---------- Data provided ----------

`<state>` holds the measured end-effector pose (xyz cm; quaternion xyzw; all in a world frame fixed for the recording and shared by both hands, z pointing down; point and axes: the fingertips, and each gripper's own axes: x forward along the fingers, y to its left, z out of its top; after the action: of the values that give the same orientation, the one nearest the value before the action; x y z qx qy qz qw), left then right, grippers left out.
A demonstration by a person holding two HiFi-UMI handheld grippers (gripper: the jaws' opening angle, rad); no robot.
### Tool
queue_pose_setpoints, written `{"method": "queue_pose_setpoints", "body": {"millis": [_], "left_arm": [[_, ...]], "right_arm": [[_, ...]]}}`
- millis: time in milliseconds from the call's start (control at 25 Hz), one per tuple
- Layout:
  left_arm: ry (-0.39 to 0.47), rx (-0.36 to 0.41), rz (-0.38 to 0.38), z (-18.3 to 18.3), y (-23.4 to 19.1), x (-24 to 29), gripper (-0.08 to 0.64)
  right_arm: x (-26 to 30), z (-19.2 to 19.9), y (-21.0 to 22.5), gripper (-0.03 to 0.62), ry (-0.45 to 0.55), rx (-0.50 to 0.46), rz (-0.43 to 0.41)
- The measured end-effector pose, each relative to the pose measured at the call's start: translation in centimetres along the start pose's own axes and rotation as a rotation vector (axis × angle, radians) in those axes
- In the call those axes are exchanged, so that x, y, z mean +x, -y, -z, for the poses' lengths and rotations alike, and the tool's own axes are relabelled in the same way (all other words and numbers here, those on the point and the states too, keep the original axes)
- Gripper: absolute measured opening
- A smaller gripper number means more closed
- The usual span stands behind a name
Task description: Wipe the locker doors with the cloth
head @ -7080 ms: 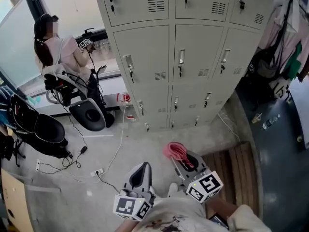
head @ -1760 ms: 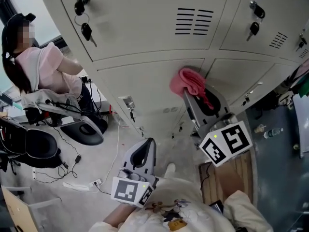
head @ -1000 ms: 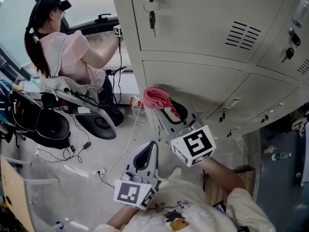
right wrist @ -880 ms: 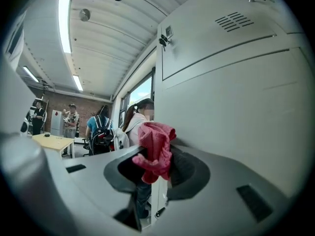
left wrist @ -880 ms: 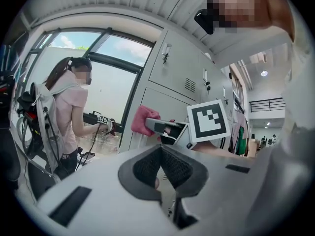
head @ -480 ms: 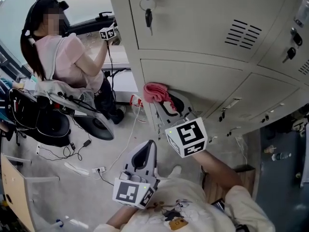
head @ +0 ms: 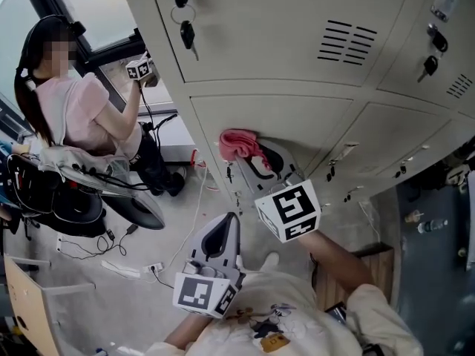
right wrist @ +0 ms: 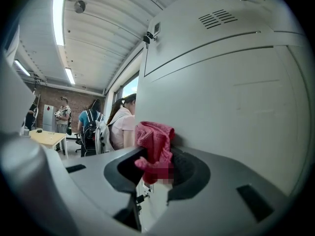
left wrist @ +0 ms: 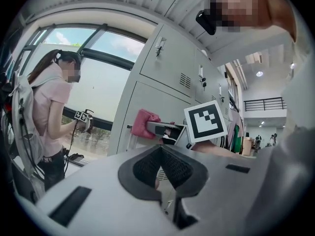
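The right gripper (head: pixel 251 156) reaches up from the lower centre of the head view towards the middle of the frame. Its jaws are closed on the pink cloth (head: pixel 237 142). The cloth bunches out past the jaw tips and lies against the left part of a grey locker door (head: pixel 297 128), just under the seam with the door above. In the right gripper view the cloth (right wrist: pixel 154 141) sits folded between the dark pads at frame centre. The pale door surface (right wrist: pixel 236 112) fills the right half of that view.

The left gripper (head: pixel 225 227) hangs low in the frame, below and left of the right one and well apart from the lockers. Its jaw tips meet, with nothing between them. The left gripper view looks past its own closed tips (left wrist: pixel 160 154) to the cloth (left wrist: pixel 142 122) held against the locker.

A bunch of keys (head: pixel 187 30) hangs from the lock of the upper door. A person in a pink top (head: pixel 74 113) stands at the upper left of the head view, beside the locker bank.
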<state>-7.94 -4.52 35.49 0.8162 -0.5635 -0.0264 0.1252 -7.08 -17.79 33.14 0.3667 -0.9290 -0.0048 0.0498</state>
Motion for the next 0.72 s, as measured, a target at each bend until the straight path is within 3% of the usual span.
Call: {"method": "queue_pose_setpoints", "body": {"millis": [720], "left_arm": [[-0.039,0.009,0.126,0.8,3.0,2.4,0.006]], "right_arm": [[-5.6,0.5,6.3,0.124,0.006,-0.007,0.174]]}}
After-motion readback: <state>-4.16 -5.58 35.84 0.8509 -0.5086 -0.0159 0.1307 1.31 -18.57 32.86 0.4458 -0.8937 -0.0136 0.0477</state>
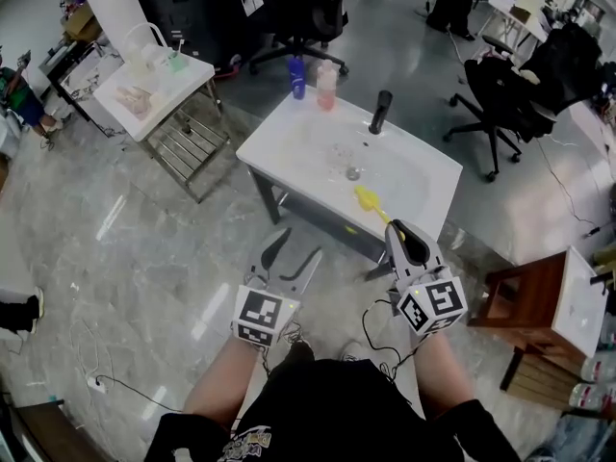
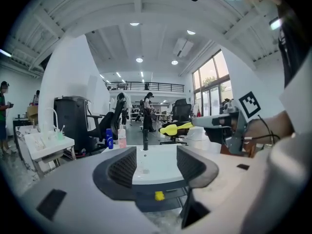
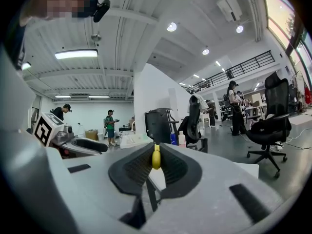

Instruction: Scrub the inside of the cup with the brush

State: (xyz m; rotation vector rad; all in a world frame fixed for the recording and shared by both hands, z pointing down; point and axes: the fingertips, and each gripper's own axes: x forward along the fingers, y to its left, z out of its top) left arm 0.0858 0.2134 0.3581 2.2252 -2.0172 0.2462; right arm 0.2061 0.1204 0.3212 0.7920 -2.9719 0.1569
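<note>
- Here, a person stands a little short of a white sink (image 1: 423,186), holding a gripper in each hand, both aimed toward it.
- The right gripper (image 1: 399,231) is clamped on the handle of a yellow brush (image 1: 368,201). The brush head juts forward and shows against the sink's near edge in the head view. It is carried lengthwise, apparently so the bristles can go straight into a cup.
- The left gripper (image 1: 300,243) has its jaws spread wide with nothing between them, seemingly kept free to steady the cup.
- The cup itself cannot be picked out with certainty. Something clear glints near the middle of the basin and may be it.
- A black faucet (image 1: 381,112) rises at the sink's far edge. A blue bottle (image 1: 297,77) and a pink bottle (image 1: 326,86) stand at the far left corner, out of the basin.
- Scrubbing has not begun, since the brush has met no cup. The next move likely means closing in and securing the cup first.
</note>
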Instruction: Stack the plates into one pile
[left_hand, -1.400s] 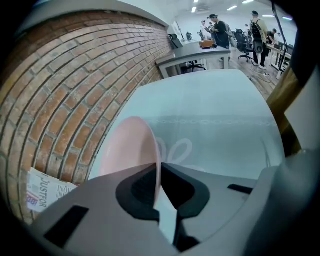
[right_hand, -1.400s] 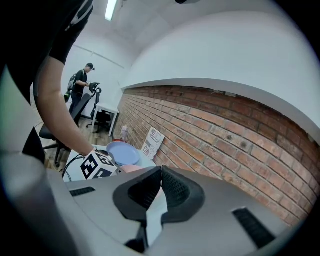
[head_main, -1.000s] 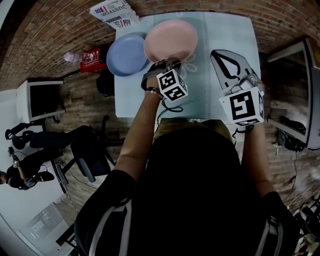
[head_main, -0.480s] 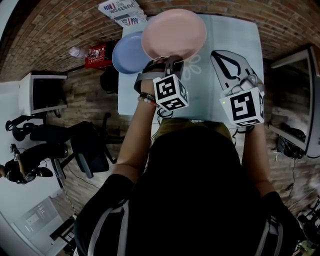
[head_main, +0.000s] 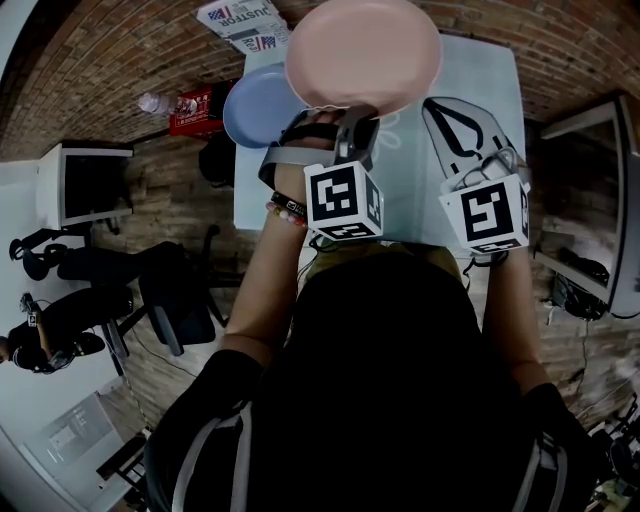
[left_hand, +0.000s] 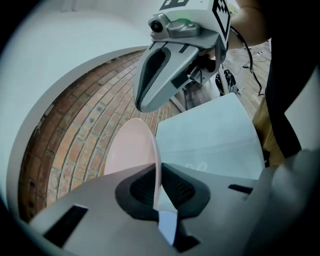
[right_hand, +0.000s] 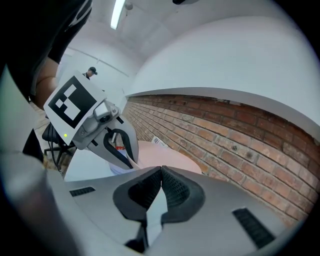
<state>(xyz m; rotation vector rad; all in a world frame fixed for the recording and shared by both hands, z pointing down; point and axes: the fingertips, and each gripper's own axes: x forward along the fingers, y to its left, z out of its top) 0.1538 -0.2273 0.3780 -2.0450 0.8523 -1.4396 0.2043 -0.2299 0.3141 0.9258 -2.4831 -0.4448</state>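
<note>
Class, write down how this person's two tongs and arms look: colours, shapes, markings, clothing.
Both the left tongs and right tongs are grey, pointed shells with black ribbed pads. Each carries a white cube printed with black squares. The person wears a beaded bracelet and a black short-sleeved top.

The head camera looks steeply down onto the table (head_main: 412, 190). Each gripper camera rides close behind its own jaws, looking along them; all three views share the pink plate (head_main: 362, 55).
</note>
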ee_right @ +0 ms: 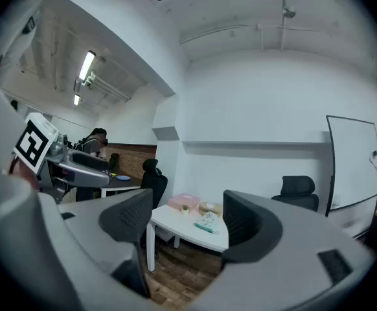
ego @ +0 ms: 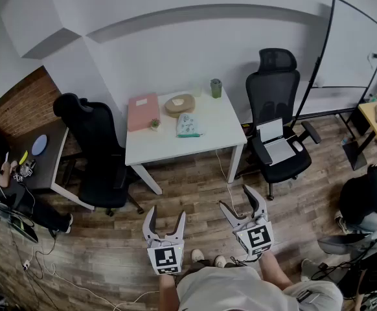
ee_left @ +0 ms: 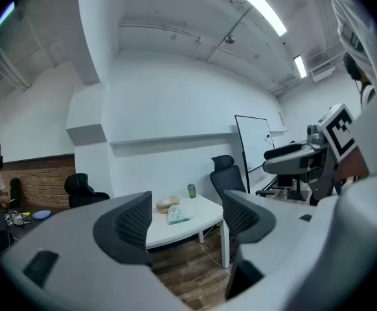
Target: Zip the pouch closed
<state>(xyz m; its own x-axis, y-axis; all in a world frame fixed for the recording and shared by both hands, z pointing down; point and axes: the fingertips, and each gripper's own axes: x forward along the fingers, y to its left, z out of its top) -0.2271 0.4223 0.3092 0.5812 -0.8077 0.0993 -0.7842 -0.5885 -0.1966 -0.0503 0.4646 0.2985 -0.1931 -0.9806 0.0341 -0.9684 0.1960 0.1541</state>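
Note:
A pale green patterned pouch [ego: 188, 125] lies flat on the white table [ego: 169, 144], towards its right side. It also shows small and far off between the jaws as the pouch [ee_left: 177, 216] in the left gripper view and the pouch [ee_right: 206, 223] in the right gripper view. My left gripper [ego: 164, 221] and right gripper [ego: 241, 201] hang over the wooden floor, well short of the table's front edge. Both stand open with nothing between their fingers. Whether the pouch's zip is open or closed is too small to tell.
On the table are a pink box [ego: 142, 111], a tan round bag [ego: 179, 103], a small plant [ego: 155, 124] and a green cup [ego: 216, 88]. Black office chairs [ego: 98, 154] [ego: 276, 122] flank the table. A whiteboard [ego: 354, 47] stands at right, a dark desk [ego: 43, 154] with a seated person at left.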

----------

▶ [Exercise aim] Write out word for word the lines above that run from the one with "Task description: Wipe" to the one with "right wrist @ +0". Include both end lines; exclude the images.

▶ [Result of the exercise]
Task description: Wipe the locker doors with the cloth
head @ -7080 ms: 
head @ -1760 ms: 
head @ -1000 ms: 
right wrist @ -880 ms: 
left wrist @ -880 ms: 
head @ -480 ms: 
head @ +0 ms: 
right wrist @ +0 ms: 

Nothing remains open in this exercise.